Saturday, October 28, 2017

Pirated

Once upon an innocent time children dressed as pirates for Halloween. I remember well. We didn't spend money on the latest costume hanging in the stores. We created.

Tear a shirt, hike up the long pants, smear some of mama's make up on our faces, find a stick that looks like a sword, fashion an eye patch and we're good to go. We even used brown paper grocery bags to collect our goodies.

Today's rant is not about the commercialization of Halloween, although that would make a great topic. Today I'm talking about pirates. More exact, the verb, to pirate.


Yes, sad to say, "I've been pirated." Not me. My books. My intellectual property, as the legal term goes. Hard earned, time spent in front of the computer screen, butt in chair sweat equity kind of property.

I belong to an excellent facebook group of soulmate writers that shares the joys and woes of being an author. A recent thread of discussion has been pirating. Different authors related experiences of finding their books at various sites on the internet...for free...without their permission. Several people offered solutions.

Being the curious one I am, I decided that perhaps I should check out this phenomena. 

Alas, I almost wish I hadn't. Ignorance is truly bliss and I'm no longer blissful. I'm mad. I'm angry that some "business" has taken upon themselves to offer my materials without my permission to anyone who dares. I won't dignify them by giving names, but there are many, in my case, fourteen. Doesn't the word copyright mean anything anymore?

Okay, so for $9.99 per month I can pay a different company to monitor my book and blast the titles off any unauthorized site. I'm considering my options here on this, because it almost seems like paying a ransom but to a third party. Go figure. 

When children play pirates and board the monkey bars of another child and sword fight until one walks the plank, it's all make believe.
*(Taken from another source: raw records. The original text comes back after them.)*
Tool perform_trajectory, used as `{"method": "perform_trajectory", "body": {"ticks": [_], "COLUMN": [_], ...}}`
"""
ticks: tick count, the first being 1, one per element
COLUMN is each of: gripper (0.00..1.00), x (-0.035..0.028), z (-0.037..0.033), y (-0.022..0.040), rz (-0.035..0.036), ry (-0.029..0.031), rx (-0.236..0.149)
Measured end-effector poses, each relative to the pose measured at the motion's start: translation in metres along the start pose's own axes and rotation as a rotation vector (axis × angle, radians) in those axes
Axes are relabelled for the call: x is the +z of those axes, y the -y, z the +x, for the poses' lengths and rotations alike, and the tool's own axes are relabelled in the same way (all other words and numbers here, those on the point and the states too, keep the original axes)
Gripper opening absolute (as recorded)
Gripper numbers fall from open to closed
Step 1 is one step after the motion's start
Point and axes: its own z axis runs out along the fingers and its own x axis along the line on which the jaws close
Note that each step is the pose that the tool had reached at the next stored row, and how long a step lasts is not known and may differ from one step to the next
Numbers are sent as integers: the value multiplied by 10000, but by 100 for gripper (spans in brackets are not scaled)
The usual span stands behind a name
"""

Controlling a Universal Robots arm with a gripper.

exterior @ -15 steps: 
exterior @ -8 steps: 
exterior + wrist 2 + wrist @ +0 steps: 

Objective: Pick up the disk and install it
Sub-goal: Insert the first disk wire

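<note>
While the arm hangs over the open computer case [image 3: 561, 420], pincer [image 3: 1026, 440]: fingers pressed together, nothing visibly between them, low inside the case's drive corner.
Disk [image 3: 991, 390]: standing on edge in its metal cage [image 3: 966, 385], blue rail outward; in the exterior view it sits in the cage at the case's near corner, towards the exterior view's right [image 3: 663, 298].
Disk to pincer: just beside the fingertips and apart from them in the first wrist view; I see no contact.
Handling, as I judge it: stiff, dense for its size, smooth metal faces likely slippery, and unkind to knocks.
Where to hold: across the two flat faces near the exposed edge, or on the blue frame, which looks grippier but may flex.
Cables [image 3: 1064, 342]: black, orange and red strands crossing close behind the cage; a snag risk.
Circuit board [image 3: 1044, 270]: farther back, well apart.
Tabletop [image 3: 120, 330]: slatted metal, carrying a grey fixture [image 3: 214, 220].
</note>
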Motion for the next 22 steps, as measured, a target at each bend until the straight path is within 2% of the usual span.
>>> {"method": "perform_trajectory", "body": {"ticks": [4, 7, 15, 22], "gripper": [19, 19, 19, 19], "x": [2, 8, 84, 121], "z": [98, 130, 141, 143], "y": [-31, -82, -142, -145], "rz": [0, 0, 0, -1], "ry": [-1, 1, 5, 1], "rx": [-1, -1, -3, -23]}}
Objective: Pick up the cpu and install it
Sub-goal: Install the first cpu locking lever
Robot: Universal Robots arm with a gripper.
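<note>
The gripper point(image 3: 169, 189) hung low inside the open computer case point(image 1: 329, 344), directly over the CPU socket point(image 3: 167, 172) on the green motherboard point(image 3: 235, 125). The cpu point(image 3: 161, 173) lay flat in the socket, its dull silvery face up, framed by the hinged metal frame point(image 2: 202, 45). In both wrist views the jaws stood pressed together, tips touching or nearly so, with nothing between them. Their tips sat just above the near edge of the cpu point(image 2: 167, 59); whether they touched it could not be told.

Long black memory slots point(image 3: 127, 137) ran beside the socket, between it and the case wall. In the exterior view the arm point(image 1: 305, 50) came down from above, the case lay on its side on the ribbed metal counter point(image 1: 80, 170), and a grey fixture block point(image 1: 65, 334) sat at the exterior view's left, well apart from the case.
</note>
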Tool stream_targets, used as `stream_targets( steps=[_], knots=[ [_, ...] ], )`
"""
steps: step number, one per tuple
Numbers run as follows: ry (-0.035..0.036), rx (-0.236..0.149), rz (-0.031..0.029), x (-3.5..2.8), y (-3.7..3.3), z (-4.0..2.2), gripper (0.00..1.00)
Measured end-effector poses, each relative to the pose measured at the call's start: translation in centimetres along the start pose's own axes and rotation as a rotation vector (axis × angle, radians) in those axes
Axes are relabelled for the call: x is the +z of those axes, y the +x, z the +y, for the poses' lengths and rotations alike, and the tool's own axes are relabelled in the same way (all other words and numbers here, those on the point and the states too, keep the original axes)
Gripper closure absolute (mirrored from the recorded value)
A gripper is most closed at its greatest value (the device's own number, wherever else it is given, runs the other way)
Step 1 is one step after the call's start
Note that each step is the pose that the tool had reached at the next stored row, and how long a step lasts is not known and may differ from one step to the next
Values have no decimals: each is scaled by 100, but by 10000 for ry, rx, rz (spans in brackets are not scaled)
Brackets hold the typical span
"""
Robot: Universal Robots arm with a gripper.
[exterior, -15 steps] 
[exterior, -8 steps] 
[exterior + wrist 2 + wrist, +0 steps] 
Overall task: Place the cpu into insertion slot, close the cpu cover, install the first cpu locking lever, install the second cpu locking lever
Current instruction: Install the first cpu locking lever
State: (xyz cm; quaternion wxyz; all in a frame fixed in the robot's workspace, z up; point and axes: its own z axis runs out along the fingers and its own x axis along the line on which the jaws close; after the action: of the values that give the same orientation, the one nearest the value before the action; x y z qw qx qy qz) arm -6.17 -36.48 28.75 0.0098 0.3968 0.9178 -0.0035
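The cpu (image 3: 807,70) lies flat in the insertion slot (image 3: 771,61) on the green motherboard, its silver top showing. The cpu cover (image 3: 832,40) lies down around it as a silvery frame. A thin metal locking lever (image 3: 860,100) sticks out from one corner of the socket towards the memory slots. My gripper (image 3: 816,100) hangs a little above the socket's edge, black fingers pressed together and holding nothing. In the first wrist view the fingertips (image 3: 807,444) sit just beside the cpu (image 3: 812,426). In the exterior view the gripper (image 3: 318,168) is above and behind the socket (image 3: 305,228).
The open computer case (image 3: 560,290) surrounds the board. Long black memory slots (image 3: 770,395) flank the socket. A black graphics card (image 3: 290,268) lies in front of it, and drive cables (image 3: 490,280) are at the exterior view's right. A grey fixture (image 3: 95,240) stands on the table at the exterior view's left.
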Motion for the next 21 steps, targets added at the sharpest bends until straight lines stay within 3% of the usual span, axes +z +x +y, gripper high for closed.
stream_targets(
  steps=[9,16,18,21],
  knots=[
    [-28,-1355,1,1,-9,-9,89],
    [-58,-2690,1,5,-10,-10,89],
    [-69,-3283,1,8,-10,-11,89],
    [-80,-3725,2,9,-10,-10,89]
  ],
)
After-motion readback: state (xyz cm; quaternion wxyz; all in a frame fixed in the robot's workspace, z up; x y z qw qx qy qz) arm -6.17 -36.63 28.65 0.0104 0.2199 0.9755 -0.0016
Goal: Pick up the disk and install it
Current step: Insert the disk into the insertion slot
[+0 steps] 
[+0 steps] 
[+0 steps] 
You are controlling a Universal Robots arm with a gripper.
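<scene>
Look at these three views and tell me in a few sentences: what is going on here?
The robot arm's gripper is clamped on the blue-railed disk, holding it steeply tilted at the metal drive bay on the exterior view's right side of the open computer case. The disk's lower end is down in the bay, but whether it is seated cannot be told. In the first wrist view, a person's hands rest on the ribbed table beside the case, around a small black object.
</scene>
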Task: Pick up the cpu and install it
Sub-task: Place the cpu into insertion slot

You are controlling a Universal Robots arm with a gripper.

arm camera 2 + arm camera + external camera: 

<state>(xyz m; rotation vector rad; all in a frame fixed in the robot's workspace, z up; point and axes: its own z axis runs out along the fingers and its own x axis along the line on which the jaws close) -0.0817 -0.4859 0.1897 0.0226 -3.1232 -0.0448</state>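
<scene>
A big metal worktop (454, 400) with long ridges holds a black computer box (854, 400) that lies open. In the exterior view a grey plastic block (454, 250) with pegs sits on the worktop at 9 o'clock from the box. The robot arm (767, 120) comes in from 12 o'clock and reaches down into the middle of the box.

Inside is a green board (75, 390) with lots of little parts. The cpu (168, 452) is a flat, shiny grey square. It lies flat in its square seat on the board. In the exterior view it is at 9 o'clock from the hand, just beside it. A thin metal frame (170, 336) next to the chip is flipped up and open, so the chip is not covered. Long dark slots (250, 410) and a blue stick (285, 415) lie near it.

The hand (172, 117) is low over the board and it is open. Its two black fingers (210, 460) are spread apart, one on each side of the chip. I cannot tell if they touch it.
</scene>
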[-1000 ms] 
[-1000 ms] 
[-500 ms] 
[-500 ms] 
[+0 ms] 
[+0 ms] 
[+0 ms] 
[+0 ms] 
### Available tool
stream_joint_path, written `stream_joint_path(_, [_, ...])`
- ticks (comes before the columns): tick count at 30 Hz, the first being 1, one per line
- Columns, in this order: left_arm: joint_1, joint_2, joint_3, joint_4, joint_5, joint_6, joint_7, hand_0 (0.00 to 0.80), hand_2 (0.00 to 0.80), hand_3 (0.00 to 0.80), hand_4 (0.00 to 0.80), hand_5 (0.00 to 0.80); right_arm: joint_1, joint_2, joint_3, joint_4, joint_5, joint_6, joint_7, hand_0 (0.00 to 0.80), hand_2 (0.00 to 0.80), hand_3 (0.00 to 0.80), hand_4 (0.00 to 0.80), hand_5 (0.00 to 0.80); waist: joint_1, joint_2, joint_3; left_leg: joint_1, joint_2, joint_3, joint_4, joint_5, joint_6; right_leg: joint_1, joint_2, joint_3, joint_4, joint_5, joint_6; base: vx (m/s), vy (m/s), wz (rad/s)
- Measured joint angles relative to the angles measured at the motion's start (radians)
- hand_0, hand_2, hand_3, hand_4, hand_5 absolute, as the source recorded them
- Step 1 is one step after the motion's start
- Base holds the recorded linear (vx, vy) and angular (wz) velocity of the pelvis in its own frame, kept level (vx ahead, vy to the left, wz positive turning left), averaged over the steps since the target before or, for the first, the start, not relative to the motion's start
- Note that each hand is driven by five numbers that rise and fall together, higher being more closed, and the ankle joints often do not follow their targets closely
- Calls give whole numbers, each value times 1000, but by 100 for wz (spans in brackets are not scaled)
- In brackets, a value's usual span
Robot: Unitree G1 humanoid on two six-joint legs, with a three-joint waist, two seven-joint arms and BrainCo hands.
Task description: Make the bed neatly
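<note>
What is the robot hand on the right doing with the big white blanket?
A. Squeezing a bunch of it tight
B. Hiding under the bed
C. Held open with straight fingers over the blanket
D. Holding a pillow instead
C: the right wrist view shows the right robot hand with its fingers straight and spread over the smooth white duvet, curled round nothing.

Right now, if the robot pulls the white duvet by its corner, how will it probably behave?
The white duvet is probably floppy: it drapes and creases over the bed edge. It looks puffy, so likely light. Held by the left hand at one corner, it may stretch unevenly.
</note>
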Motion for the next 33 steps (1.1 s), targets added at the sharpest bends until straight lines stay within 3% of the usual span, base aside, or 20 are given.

It wasn't make believe or even high seas romantic adventure when a grungy, filthy pirate full of malice boarded a ship in the middle of the vast ocean and took what didn't belong to him. Let's not fool ourselves into thinking it is anything but dishonesty for a "publisher" to pilfer through my books and offer them to the public on a legitimate looking website without my permission. Buyer beware! 

Being pirated is not for the faint of heart.

Rant over.

Catch of the day,

Gretchen





Saturday, October 7, 2017

Musings on an Abandoned Cotton Mill

There's something sad and depressing about abandoned buildings. They are unfulfilled dreams. They are plans interrupted.

And yet there's a certain beauty in nature reclaiming its rightful place, creeping vine by vine through that which could have been.
There once was a thriving cotton mill where dreams of wealth and prosperity should have brought jobs to the mountain people. In the days before air conditioning, locating a mill away from the fields that produced the cotton did make sense. The humidity and heat so important to the growing plants turned out to be damaging to the equipment and the workers confined to the inside of the factory during the heat of the day. Why not use the railroad system already in existence from earlier logging ventures on the sides of the Blue Ridge Mountains? The dream seemed foolproof enough.

Then came a hurricane and wiped away those dreams along with the railroads that supplied the raw materials. King Cotton didn't reign in the mountains. Mother Nature did.

Rumor has it that for many years after the flood, the locals didn't have to buy socks. They picked them from the bushes along the creek banks.

Just something to think about on this Saturday morning.